Segment Open
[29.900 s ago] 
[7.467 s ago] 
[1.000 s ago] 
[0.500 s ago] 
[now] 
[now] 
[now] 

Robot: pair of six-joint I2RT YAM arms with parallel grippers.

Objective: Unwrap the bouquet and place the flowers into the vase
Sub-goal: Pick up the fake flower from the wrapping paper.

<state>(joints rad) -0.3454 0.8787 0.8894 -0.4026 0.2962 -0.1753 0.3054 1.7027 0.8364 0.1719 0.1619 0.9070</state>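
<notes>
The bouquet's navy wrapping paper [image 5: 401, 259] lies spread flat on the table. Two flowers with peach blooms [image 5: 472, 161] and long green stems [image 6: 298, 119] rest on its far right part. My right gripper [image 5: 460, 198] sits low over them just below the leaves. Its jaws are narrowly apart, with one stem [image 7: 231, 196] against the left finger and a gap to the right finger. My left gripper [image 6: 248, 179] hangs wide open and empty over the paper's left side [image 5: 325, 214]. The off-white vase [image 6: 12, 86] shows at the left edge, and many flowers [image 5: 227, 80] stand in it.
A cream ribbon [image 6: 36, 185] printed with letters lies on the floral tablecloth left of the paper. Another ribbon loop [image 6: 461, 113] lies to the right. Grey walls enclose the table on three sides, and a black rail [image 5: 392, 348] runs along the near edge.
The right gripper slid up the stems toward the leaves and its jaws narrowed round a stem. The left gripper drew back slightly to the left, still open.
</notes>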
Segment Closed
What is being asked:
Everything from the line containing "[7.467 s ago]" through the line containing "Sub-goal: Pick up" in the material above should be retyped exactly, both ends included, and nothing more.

Response to the task:
[7.467 s ago] 
[1.000 s ago] 
[0.500 s ago] 
[now] 
[now] 
[now] 

Robot: pair of six-joint I2RT YAM arms with parallel grippers.

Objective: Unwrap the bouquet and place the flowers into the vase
Sub-goal: Pick up the fake flower from the wrapping paper.

The exercise is complete as it stands.